▸ **EXERCISE PROMPT**
Set down the full data below exactly as given, please.

(DATASET EXTRACT Opens)

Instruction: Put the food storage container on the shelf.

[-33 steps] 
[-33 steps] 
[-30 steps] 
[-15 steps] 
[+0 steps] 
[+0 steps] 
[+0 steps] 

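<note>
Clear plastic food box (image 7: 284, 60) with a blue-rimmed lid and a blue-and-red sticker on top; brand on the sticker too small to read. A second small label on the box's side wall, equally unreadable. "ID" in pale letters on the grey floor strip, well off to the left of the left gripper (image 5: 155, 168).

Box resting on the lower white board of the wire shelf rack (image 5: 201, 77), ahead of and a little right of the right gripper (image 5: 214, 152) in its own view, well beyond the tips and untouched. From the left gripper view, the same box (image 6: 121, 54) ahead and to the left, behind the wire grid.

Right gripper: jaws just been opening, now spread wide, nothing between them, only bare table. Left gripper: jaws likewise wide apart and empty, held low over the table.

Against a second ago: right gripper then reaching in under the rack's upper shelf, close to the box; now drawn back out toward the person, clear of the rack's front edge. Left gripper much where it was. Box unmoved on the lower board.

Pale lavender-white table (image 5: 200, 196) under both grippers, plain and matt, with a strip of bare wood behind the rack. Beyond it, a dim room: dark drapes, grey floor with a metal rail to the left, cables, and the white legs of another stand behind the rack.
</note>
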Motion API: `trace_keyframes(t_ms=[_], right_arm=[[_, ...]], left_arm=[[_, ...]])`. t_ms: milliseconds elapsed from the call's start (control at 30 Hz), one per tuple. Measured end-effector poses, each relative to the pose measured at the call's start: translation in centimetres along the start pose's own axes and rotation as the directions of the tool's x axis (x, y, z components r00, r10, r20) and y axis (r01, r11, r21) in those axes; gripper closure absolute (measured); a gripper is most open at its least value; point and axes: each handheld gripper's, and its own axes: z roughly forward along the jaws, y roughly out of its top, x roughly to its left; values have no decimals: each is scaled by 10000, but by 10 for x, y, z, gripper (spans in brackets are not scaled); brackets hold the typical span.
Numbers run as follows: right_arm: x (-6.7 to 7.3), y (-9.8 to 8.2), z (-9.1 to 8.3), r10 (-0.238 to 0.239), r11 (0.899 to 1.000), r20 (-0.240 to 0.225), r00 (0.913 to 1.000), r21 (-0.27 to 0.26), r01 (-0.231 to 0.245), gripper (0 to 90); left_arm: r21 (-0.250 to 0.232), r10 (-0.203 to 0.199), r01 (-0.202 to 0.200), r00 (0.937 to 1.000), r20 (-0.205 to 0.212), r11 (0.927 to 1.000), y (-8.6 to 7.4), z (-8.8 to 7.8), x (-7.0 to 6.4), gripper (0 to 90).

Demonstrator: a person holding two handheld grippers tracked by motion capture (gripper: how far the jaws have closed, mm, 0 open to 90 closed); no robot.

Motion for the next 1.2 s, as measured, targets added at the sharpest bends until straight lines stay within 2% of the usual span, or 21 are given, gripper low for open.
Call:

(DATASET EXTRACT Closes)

▸ **WRITTEN REPLY**
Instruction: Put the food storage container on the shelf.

[-33 steps] 
[-33 steps] 
[-30 steps] 
[-15 steps] 
[+0 steps] 
[+0 steps] 
[+0 steps] 

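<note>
Clear plastic food box (image 7: 284, 60) with a blue-rimmed lid and a blue-and-red sticker on top; brand on the sticker too small to read. A second small label on the box's side wall, equally unreadable. "ID" in pale letters on the grey floor strip, well off to the left of the left gripper (image 5: 155, 168).

Box resting on the lower white board of the wire shelf rack (image 5: 201, 77), ahead of and a little right of the right gripper (image 5: 214, 152) in its own view, well beyond the tips and untouched. From the left gripper view, the same box (image 6: 121, 54) ahead and to the left, behind the wire grid.

Right gripper: jaws just been opening, now spread wide, nothing between them, only bare table. Left gripper: jaws likewise wide apart and empty, held low over the table.

Against a second ago: right gripper then reaching in under the rack's upper shelf, close to the box; now drawn back out toward the person, clear of the rack's front edge. Left gripper much where it was. Box unmoved on the lower board.

Pale lavender-white table (image 5: 200, 196) under both grippers, plain and matt, with a strip of bare wood behind the rack. Beyond it, a dim room: dark drapes, grey floor with a metal rail to the left, cables, and the white legs of another stand behind the rack.
</note>
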Motion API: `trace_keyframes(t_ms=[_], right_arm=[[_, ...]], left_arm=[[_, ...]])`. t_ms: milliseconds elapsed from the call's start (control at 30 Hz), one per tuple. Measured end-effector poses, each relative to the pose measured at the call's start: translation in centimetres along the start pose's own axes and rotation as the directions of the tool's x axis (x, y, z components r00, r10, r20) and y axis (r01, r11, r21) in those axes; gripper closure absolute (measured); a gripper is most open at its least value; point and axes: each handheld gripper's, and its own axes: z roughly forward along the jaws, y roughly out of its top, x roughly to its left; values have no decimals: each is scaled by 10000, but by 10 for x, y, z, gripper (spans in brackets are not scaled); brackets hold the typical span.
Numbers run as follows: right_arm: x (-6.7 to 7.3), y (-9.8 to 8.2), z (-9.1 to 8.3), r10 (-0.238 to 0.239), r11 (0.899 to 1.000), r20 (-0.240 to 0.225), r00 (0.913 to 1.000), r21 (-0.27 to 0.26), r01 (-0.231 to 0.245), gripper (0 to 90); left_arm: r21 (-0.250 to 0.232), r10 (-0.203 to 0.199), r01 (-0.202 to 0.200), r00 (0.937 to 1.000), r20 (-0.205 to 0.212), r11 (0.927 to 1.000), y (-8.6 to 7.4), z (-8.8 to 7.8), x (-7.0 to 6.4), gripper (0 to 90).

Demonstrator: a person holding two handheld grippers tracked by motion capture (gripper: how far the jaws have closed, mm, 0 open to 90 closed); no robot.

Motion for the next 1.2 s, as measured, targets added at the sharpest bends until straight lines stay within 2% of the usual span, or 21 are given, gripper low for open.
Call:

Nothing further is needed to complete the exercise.